• **What the task asks**: Would you copy the line that includes "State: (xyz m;" and every line that follows it, down to the last line of the listing below, exactly as they stand?

=== Begin Enclosure ===

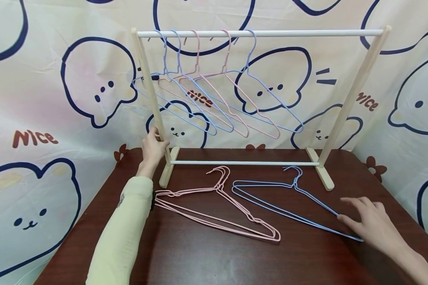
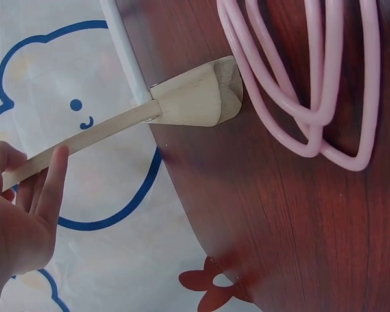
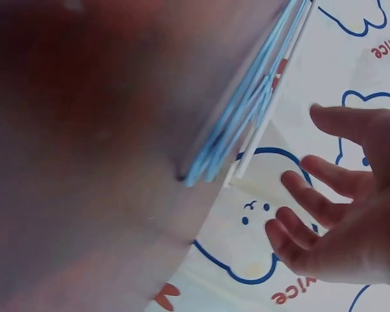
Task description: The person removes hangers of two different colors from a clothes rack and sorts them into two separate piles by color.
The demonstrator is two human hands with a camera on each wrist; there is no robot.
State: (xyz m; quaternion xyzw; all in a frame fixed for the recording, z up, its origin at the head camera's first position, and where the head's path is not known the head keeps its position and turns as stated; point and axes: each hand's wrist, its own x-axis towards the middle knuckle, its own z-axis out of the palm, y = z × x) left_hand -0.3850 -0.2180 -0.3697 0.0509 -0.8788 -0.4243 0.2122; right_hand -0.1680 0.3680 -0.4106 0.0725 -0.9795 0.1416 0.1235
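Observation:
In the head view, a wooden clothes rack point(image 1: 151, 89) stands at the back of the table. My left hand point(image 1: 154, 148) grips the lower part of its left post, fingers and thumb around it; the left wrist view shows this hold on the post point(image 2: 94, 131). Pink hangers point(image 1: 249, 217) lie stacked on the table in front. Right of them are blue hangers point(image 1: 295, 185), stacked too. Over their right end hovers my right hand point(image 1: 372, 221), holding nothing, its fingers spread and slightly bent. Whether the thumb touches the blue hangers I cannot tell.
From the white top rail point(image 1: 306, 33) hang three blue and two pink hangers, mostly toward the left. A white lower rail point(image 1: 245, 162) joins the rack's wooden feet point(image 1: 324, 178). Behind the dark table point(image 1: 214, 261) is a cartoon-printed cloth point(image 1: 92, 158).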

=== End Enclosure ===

• **The completed task**:
State: (xyz m; quaternion xyzw; all in a frame fixed for the recording, z up, its origin at the head camera's first position, and where the head's path is not known the head keeps its position and turns as stated; point and axes: each hand's wrist, its own x-axis towards the middle knuckle, its own z-axis out of the palm, y = z × x) left_hand -0.3850 -0.2180 -0.3697 0.0509 -0.8788 -0.4243 0.2122; right_hand -0.1680 0.3680 -0.4106 0.0725 -0.9795 0.1416 0.1235
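Observation:
In the head view, a wooden clothes rack point(image 1: 151, 89) stands at the back of the table. My left hand point(image 1: 154, 148) grips the lower part of its left post, fingers and thumb around it; the left wrist view shows this hold on the post point(image 2: 94, 131). Pink hangers point(image 1: 249, 217) lie stacked on the table in front. Right of them are blue hangers point(image 1: 295, 185), stacked too. Over their right end hovers my right hand point(image 1: 372, 221), holding nothing, its fingers spread and slightly bent. Whether the thumb touches the blue hangers I cannot tell.
From the white top rail point(image 1: 306, 33) hang three blue and two pink hangers, mostly toward the left. A white lower rail point(image 1: 245, 162) joins the rack's wooden feet point(image 1: 324, 178). Behind the dark table point(image 1: 214, 261) is a cartoon-printed cloth point(image 1: 92, 158).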

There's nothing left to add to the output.